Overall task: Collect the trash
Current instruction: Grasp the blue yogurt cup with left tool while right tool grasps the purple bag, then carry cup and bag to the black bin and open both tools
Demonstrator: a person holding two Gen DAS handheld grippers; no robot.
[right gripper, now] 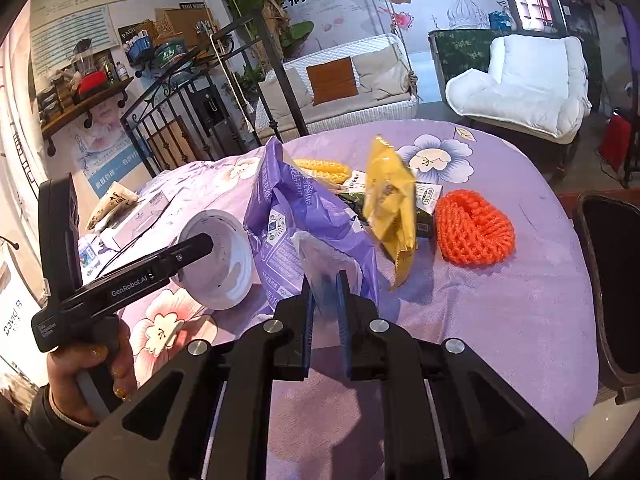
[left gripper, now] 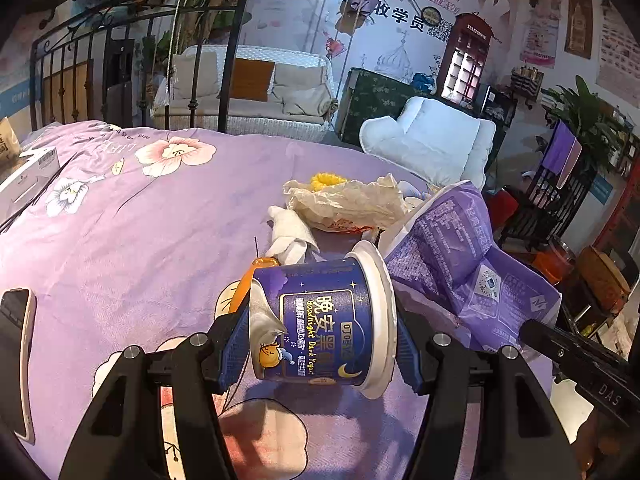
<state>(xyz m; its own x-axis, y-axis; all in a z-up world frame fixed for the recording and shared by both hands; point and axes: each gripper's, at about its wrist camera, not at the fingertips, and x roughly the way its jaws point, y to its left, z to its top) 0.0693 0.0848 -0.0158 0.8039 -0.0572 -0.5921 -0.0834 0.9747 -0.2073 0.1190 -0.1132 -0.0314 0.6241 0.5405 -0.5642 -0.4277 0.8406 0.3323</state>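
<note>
Surface: bed with a purple floral bedspread [left gripper: 132, 216], fills the lower two thirds of both views. Black iron bed frame [left gripper: 132, 40] upper left in the left wrist view. Room behind: white swing sofa [left gripper: 256, 84] top centre, white padded chair [right gripper: 524, 80] upper right in the right wrist view, wall posters, cluttered shelf [right gripper: 84, 96] upper left there.

My left gripper [left gripper: 316, 344] is about half spread and clamped on a dark blue yogurt cup [left gripper: 320, 320], cup on its side, white rim to the right, lower centre of frame. In the right wrist view the cup's open mouth shows centre left.

My right gripper [right gripper: 326, 304] is pinched nearly closed on the edge of a purple plastic bag [right gripper: 304, 220], bag standing up in centre frame, just beside the cup.

Around: yellow wrapper [right gripper: 390, 208] upright just right of the bag, orange foam net [right gripper: 474, 228] further right on the bedspread, yellow foam net [right gripper: 320, 168] behind the bag. Left wrist view: crumpled paper wrapper [left gripper: 344, 200] and a white tissue wad [left gripper: 290, 236] above the cup, orange item partly hidden behind the cup, can't tell what. Phone [left gripper: 16, 360] at lower left edge, white box [left gripper: 28, 176] at left edge.

The bag blocks part of the trash pile from the left side.
</note>
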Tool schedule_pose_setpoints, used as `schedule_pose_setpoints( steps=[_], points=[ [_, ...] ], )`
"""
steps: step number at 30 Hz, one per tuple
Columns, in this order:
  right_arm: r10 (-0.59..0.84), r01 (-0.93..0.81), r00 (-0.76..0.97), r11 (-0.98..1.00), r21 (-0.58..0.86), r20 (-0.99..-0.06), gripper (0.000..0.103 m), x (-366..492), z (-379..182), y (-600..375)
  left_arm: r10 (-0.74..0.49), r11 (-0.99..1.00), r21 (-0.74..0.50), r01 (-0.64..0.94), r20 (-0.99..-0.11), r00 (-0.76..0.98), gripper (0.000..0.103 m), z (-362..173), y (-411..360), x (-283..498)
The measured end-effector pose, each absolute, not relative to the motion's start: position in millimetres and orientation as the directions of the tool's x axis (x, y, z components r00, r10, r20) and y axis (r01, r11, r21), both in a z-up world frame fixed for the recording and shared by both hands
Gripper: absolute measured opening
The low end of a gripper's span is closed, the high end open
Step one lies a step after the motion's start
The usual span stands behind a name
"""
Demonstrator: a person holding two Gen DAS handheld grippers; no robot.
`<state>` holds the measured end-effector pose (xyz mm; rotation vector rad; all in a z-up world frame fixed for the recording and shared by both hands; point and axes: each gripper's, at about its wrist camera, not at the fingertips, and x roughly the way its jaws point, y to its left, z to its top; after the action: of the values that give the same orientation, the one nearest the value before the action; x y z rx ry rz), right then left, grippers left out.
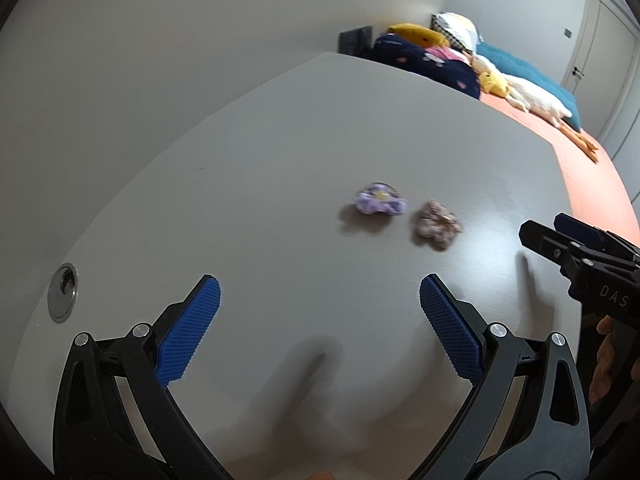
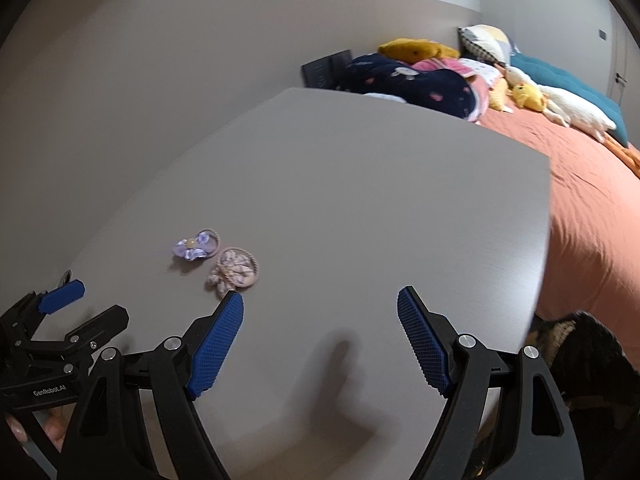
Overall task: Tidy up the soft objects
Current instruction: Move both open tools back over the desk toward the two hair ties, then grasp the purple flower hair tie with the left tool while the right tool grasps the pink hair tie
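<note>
— Grey desk (image 2: 360,200): purple hair tie (image 2: 197,249) and pink hair tie (image 2: 236,271) side by side, mid-desk.
— Grippers?
— Left gripper (image 1: 320,296), right gripper (image 2: 320,308): fingers spread wide, empty, above desk.

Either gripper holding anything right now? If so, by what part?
Nothing held. Left gripper and right gripper both have open, empty jaws; the purple hair tie and pink hair tie lie on the table.

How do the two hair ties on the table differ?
The purple tie carries a lilac flower with a pale bead at its centre; the pink tie carries pinkish patterned fabric, no bead visible. The purple tie lies farther from both grippers; the pink tie lies nearer, by the right gripper's left finger. Both rest flat on the grey table, side by side, ungripped.
</note>
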<state>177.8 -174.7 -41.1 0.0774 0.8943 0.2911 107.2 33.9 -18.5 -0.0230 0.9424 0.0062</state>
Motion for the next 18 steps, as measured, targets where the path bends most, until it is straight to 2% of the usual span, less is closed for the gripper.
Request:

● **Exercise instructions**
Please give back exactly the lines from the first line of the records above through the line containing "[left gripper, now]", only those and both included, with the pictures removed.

● **Result for this exercise**
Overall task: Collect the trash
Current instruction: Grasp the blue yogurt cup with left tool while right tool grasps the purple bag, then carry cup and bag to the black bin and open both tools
Demonstrator: a person holding two Gen DAS handheld grippers; no robot.
[right gripper, now] 
[left gripper, now] 

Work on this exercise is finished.